• Work task:
Output all entries below exactly as they are given.

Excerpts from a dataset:
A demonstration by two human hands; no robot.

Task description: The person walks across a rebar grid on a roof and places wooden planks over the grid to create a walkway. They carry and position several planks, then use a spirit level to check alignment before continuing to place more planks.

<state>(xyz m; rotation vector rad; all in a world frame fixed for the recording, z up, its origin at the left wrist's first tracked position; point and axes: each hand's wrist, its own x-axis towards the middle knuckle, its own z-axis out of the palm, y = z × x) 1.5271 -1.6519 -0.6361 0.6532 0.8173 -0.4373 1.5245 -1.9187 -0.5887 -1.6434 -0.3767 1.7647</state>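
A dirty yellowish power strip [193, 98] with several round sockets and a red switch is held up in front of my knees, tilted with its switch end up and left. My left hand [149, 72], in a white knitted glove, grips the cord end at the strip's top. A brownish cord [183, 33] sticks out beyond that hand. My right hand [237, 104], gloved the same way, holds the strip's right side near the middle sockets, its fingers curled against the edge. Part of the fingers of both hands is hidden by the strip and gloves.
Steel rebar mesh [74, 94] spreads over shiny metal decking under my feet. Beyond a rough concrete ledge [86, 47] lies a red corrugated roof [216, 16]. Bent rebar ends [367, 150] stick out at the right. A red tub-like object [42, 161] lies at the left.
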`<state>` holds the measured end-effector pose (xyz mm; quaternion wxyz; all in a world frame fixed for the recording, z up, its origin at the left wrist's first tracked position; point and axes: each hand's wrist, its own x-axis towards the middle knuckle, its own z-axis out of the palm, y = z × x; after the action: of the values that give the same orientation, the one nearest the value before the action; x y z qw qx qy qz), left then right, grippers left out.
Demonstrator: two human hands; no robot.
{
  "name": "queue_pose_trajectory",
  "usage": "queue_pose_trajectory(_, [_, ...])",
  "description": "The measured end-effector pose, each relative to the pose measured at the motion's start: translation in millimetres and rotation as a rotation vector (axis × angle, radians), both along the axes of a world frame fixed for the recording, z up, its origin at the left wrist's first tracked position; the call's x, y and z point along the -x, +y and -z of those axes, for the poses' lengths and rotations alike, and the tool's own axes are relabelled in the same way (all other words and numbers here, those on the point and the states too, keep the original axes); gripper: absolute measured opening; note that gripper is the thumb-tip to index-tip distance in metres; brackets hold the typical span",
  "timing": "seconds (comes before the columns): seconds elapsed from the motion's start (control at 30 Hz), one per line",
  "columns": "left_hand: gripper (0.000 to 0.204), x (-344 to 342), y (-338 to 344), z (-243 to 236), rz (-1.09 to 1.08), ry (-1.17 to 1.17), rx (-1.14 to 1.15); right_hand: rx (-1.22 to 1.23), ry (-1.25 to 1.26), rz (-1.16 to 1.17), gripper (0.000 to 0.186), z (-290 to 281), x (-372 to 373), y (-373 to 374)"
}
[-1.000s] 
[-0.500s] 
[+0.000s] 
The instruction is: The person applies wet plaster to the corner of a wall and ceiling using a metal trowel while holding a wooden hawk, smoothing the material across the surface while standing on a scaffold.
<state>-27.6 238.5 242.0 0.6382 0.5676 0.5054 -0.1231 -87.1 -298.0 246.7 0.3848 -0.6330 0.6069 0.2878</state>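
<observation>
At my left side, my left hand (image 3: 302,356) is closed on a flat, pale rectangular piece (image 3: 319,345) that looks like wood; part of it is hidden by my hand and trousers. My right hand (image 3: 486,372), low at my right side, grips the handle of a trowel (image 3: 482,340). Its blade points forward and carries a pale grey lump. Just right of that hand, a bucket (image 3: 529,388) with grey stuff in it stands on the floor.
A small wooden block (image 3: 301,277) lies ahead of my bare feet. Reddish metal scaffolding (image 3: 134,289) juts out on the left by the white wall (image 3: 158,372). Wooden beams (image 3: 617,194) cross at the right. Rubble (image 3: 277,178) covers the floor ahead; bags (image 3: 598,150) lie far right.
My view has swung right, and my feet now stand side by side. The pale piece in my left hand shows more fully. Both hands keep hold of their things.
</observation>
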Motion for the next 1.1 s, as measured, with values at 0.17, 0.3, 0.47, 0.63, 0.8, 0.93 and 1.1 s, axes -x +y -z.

• Answer to this exercise:
A demonstration by two human hands; no robot.

Task description: The person walks across a rebar grid on a roof and places wooden planks over the grid to create a walkway. They carry and position several planks, then use a spirit level to check alignment before continuing to place more planks.

<state>(xyz m; rotation vector rad; all in a world frame fixed for the recording, z up, its origin at the left wrist's first tracked position; point and axes: each hand's wrist, its own x-axis towards the middle knuckle, its own z-axis out of the palm, y = z × x) 1.5271 -1.6519 -0.6361 0.6532 0.8173 -0.4373 1.5245 -1.9187 -0.5887 -1.6434 -0.3767 1.7647</state>
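A dirty yellowish power strip [193, 98] with several round sockets and a red switch is held up in front of my knees, tilted with its switch end up and left. My left hand [149, 72], in a white knitted glove, grips the cord end at the strip's top. A brownish cord [183, 33] sticks out beyond that hand. My right hand [237, 104], gloved the same way, holds the strip's right side near the middle sockets, its fingers curled against the edge. Part of the fingers of both hands is hidden by the strip and gloves.
Steel rebar mesh [74, 94] spreads over shiny metal decking under my feet. Beyond a rough concrete ledge [86, 47] lies a red corrugated roof [216, 16]. Bent rebar ends [367, 150] stick out at the right. A red tub-like object [42, 161] lies at the left.
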`<state>` holds the measured end-effector pose (xyz mm; quaternion wxyz; all in a world frame fixed for the recording, z up, its origin at the left wrist's first tracked position; point and axes: each hand's wrist, its own x-axis towards the middle knuckle, its own z-axis out of the palm, y = z × x; after the action: of the values that give the same orientation, the one nearest the value before the action; x y z qw qx qy qz), left then right, grippers left out.
Demonstrator: two human hands; no robot.
{
  "name": "queue_pose_trajectory",
  "usage": "queue_pose_trajectory(_, [_, ...])",
  "description": "The measured end-effector pose, each relative to the pose measured at the motion's start: translation in millimetres and rotation as a rotation vector (axis × angle, radians), both along the axes of a world frame fixed for the recording, z up, its origin at the left wrist's first tracked position; the call's x, y and z point along the -x, +y and -z of those axes, for the poses' lengths and rotations alike, and the tool's own axes are relabelled in the same way (all other words and numbers here, those on the point and the states too, keep the original axes); gripper: absolute measured opening; note that gripper is the thumb-tip to index-tip distance in metres; brackets hold the typical span",
  "timing": "seconds (comes before the columns): seconds elapsed from the motion's start (control at 30 Hz), one per line",
  "columns": "left_hand: gripper (0.000 to 0.204), x (-344 to 342), y (-338 to 344), z (-243 to 236), rz (-1.09 to 1.08), ry (-1.17 to 1.17), rx (-1.14 to 1.15); right_hand: rx (-1.22 to 1.23), ry (-1.25 to 1.26), rz (-1.16 to 1.17), gripper (0.000 to 0.186), z (-290 to 281), x (-372 to 373), y (-373 to 374)"
}
[-1.000s] 
[-0.500s] 
[+0.000s] 
The instruction is: The person applies wet plaster to the corner of a wall and ceiling using a metal trowel while holding a wooden hawk, smoothing the material across the surface while standing on a scaffold.
<state>-27.6 238.5 242.0 0.6382 0.5676 0.5054 -0.1231 -87.1 -298.0 246.7 0.3848 -0.6330 0.6069 0.2878</state>
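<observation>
At my left side, my left hand (image 3: 302,356) is closed on a flat, pale rectangular piece (image 3: 319,345) that looks like wood; part of it is hidden by my hand and trousers. My right hand (image 3: 486,372), low at my right side, grips the handle of a trowel (image 3: 482,340). Its blade points forward and carries a pale grey lump. Just right of that hand, a bucket (image 3: 529,388) with grey stuff in it stands on the floor.
A small wooden block (image 3: 301,277) lies ahead of my bare feet. Reddish metal scaffolding (image 3: 134,289) juts out on the left by the white wall (image 3: 158,372). Wooden beams (image 3: 617,194) cross at the right. Rubble (image 3: 277,178) covers the floor ahead; bags (image 3: 598,150) lie far right.
My view has swung right, and my feet now stand side by side. The pale piece in my left hand shows more fully. Both hands keep hold of their things.
</observation>
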Motion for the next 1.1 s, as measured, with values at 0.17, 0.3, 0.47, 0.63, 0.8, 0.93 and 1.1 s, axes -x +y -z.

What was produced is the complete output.